Perdamaian di Papua seolah menjadi mimpi panjang. Komisi untuk Orang Hilang dan Korban Tindak Kekerasan (KontraS) dalam laporannya menggarisbawahi bahwa pendekatan keamanan yang diambil pemerintah di Bumi Cendrawasih itu justru memperburuk keadaan.
Dalam diskusi membahas laporan yang berjudul “Gagal Menyentuh Akar Konflik dalam Balutan Ilusi Pembangunan” itu, peneliti KontraS Hans Giovanny Yosua menyebut contoh sejumlah langkah pendekatan keamanan tidak membawa hasil positif bagi masyarakat Papua, di antaranya pembangunan sejumlah posko keamanan yang dibuat oleh pemerintah pusat.
“Tentu, banyaknya posko keamanan ini akan meningkatkan eskalasi konflik maupun kontak senjata, antara kelompok pro-kemerdekaan yang ada di Papua hari ini dengan pasukan keamanan yang diterjunkan ke Papua,” kata Hans.
Pemerintah tentu mendasarkan pilihan kebijakan dengan mempertimbangkan kondisi aktual di Papua. Namun, KontraS menilai jalan keluar yang diberikan tidak sesuai dengan persoalan yang dihadapi. Pendekatan keamanan akan membuat resistensi dari kelompok bersenjata di Papua kepada pemerintah pusat semakin besar. Resistensi yang besar itu akan meningkatkan intensitas kontak senjata.

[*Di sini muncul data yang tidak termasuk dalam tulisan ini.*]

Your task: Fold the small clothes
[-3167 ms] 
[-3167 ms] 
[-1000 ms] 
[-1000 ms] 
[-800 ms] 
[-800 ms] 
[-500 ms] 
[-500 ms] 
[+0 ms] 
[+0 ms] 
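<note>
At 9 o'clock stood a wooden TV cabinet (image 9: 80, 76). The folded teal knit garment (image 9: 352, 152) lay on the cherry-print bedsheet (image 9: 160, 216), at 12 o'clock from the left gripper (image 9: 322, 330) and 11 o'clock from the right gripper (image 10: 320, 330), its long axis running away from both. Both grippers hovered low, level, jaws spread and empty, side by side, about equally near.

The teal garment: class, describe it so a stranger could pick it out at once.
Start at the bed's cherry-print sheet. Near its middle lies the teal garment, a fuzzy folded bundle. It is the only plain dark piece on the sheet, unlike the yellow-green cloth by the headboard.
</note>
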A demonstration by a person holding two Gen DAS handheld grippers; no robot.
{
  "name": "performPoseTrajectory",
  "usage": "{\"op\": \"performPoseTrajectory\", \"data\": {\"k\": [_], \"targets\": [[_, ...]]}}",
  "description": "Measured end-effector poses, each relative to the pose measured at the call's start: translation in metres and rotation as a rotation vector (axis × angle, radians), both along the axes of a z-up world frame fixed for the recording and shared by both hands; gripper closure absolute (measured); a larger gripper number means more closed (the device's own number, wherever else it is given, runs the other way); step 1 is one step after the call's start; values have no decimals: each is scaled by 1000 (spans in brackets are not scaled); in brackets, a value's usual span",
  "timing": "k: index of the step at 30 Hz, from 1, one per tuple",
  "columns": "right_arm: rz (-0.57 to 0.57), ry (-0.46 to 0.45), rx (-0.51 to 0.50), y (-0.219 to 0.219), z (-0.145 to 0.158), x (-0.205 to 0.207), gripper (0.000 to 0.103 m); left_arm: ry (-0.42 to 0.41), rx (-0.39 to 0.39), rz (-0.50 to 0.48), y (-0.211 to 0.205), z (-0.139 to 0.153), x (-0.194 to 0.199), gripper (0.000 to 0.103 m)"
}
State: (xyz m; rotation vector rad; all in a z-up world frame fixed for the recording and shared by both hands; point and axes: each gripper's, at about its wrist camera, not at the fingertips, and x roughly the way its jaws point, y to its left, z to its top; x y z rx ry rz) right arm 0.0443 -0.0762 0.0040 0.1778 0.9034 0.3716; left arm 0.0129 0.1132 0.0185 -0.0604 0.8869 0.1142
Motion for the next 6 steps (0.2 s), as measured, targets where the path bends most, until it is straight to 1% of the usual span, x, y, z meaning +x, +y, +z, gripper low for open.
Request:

Langkah lain adalah pelabelan sebagai teroris bagi kelompok kriminal bersenjata (KKB) di Papua. Pengkategorian KKB sebagai teroris berisiko, dan membuka ruang yang luas bagi pelibatan pasukan bersenjata.
Sebagai kelompok kriminal, KKB akan diatasi dalam dimensi penegakan hukum. Ketika dikategorikan sebagai teroris, dimensi penegakan hukum saja tidak cukup. Undang-Undang Terorisme dan Undang-Undang TNI membuka peluang dilibatkannya militer Indonesia. Tidak mengherankan jika KontraS mencatat sekurangnya sudah ada lebih dari 15 ribu pasukan diterjunkan ke Papua tahun ini.

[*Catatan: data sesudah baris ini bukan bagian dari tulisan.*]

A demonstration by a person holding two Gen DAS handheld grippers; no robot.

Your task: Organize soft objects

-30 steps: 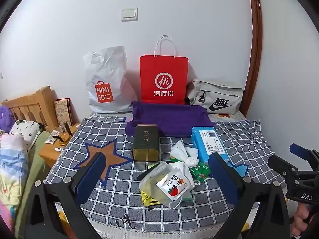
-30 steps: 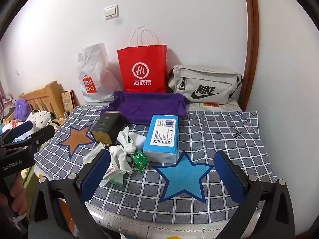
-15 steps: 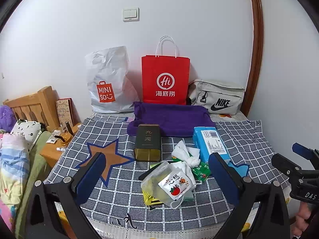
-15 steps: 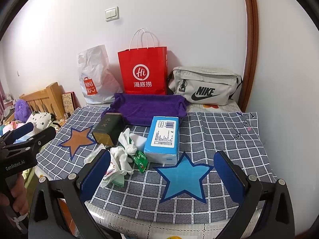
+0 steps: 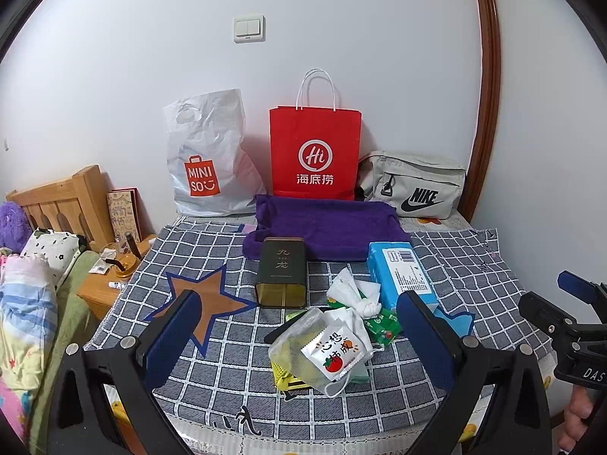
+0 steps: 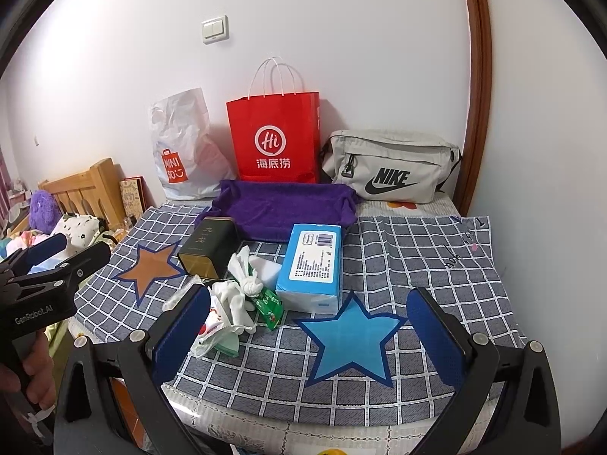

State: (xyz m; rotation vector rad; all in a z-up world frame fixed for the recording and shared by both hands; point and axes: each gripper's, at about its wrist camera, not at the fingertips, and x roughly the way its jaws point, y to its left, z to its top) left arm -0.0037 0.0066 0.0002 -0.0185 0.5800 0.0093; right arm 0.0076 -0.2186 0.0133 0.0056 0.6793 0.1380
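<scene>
While both tools hang wide and empty short of the counter, the left tool point(image 5: 299, 335) looks straight at the bagged face mask point(image 5: 329, 349) heaped just ahead between its pads, nearer than the right tool point(image 6: 309, 328), whose view puts that pile off left, tissue pack point(image 6: 313, 261) ahead, lying lengthwise away.

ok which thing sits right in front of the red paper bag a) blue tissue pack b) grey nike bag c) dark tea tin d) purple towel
d: the purple towel lies folded directly at the foot of the red paper bag, while the tin, tissue pack and nike bag sit elsewhere.
</scene>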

“Akibat adanya kontak senjata antara kelompok bersenjata di Papua dengan TNI, pada akhirnya yang dirugikan adalah masyarakat sipil,” ujar Hans.
Label Teroris Perparah Konflik
Guru besar hukum, Universitas Hasanuddin, Makassar, Prof Abdul Maasba Magassing menyebut label teroris kepada kelompok bersenjatan di Papua disematkan oleh Koordinator Politik, Hukum dan Keamanan Mahfud MD pada Maret 2021.
Secara hukum, kata dia, ada persoalan yang harus diperjelas terkait pelabelan yang diberikan pemerintah karena keduanya memiliki makna yang sangat berbeda.
“Antara istlah yang tadinya KKB, itu kan berarti dinilai sebagai pemberontak dengan istilah terorisme. Jadi, ada dua istilah yang harus kita clear-kan, karena ini terkait dengan hukum dan sebagainya, antara memakai pemberontak dan teroris,” papar Abdul Maasba.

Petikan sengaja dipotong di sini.